Auf dem Gipfel der Bürokratie

Die Galerie Grölle zeigt ein administratives Gesamtkunstwerk.

Foto: Gerhard Bartsch

Wuppertal. „Alle drei bis vier Monate führen wir Gipfelgespräche“, sagt Gary Farrelly — und meint das keineswegs ironisch. 2015 haben sich der irische Künstler, der seit einigen Jahren in Brüssel arbeitet, und die gebürtige Wuppertalerin Chris Dreier, die seit ihrem Studium in Berlin lebt, in der Galerie von Jürgen Grölle kennengelernt.

Beide beschäftigen sich unter anderem mit Architektur und ihren Strukturen. Sie hatten sofort einen künstlerischen Draht zueinander und haben seither über die Distanz ein gemeinsames Gesamtkunstwerk geschaffen: die international agierende Organisation Aja („Office für Joint administrative Intelligence“). Dieser Behörde in Brüssel, dem europäischen Zentrum der Regelungswut, widmen sich Farrelly und Dreier mit großer Lust und Akribie, wie nicht zuletzt die ausgestellte Korrespondenz belegt.

Das Planwesen lebt und bebt, so tot es formal auch wirken mag. In der Hängeregistratur kann man die Protokolle der Gipfel-Zweiergespräche bis zum letzten Tässchen Kaffee nachlesen. Ein Doppelschreibtisch steht auch da, obendrauf eine stilgerechte Sanseverie und der erste offizielle Jahresreport, in den Schubladen Stifte, Umschläge und Stapel von Spielgeld. An der Wand hängt ein riesiger Plan zur Raumbelegung von OJAI inklusive Medienzentrum und Bahnhof. Hat man so ähnlich auch schon auf dem Amt gesehen, aber hier verschluckt sich das bürokratische Prinzip an sich selbst.

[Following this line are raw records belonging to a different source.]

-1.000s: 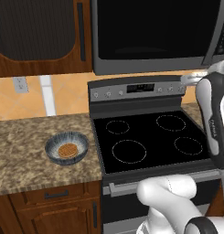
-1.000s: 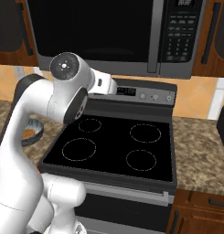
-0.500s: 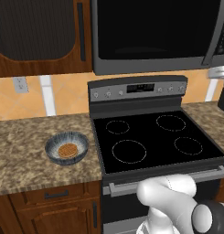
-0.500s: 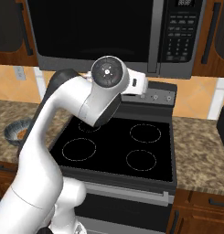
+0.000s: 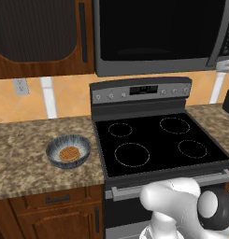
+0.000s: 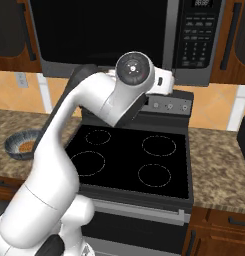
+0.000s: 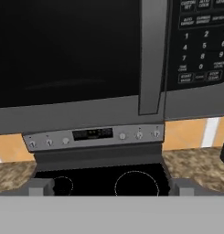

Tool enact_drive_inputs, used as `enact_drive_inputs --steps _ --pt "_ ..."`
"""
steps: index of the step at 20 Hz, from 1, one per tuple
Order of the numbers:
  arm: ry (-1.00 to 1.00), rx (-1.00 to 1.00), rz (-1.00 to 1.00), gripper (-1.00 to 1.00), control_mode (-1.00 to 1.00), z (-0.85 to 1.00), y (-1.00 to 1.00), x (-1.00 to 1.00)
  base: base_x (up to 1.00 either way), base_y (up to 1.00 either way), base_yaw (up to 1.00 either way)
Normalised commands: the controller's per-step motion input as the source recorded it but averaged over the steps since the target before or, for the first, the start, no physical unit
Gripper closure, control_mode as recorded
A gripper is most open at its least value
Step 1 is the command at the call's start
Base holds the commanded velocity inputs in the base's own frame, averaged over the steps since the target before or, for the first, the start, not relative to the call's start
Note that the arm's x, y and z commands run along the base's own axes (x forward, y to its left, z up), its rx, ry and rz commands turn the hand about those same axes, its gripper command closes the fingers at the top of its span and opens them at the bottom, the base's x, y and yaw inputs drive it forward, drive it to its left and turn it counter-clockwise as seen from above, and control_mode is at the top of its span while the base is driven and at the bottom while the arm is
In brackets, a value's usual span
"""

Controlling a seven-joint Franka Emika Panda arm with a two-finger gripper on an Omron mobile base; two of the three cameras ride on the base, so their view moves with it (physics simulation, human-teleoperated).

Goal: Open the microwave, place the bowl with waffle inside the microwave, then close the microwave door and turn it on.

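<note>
i find the microwave (image 7: 109,59) shut, above the stove (image 5: 158,144). its door (image 7: 67,50) looks rigid and hinged; best hold is the upright handle (image 7: 150,59). gripper (image 7: 111,188) open, empty. bowl (image 5: 68,151) with waffle (image 5: 68,153) rests on the left counter (image 5: 22,154), probably light and slippery.

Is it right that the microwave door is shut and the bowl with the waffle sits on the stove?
Not quite. The microwave door is shut, but the bowl with the waffle sits on the counter left of the stove, as the left base view shows.
</note>
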Motion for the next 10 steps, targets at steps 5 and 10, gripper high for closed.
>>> enact_drive_inputs --steps 5,10 --pt "-0.01 0.0 -0.01 -1.0 -1.0 0.47 -0.39 0.48 0.0 0.0 0.0" --pt "-0.03 0.0 0.0 -1.0 -1.0 0.48 -0.25 0.37 0.0 0.0 0.0"
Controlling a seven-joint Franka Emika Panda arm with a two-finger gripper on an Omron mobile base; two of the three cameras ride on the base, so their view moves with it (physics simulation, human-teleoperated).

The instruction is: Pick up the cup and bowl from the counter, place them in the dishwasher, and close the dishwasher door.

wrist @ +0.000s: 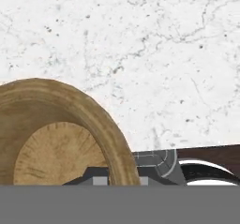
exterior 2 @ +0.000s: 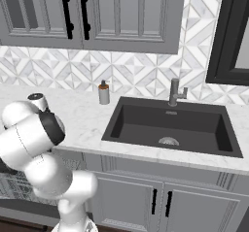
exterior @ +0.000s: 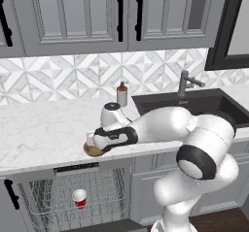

An den Wänden hängen überwiegend Einzelwerke der Künstler. Dreier, die bei OJAI das Amt eines Direktors für Finanzen und systemisches Risiko bekleidet, bringt in einem Wandbehang finanzmathematisch Formeln mit einem Voodoo-Symbol zu deren Abwehr zusammen. Neben Aufnahmen mit der Lochkamera stickt und knüpft sie Kissen mit Kurven und Zahlen in Computerschrift — ein satter Kontrast zwischen traditioneller Technik und moderner Flimmer-Hektik

Farrelly faszinieren technisierte Abläufe und Strukturen wie an Bahnhöfen, Flughäfen und bei der Post — er ist ja nicht umsonst der OJAI-Direktor für Verwaltungserbe (das gibt es wirklich). Pläne und Tabellen macht er durch regelmäßige Streifen schwer leserlich — und dadurch bewusst, welch selbstverständlicher Bestandteil des Alltags sie sind. Oder er treibt das Formelle auf die Spitze: mit einer Anordnung von zehn mal zehn Straßenbahntickets. Das Sticken hat auch er angefangen: Damit rastert er Postkarten — das schärft einmal mehr den Sinn für die Details.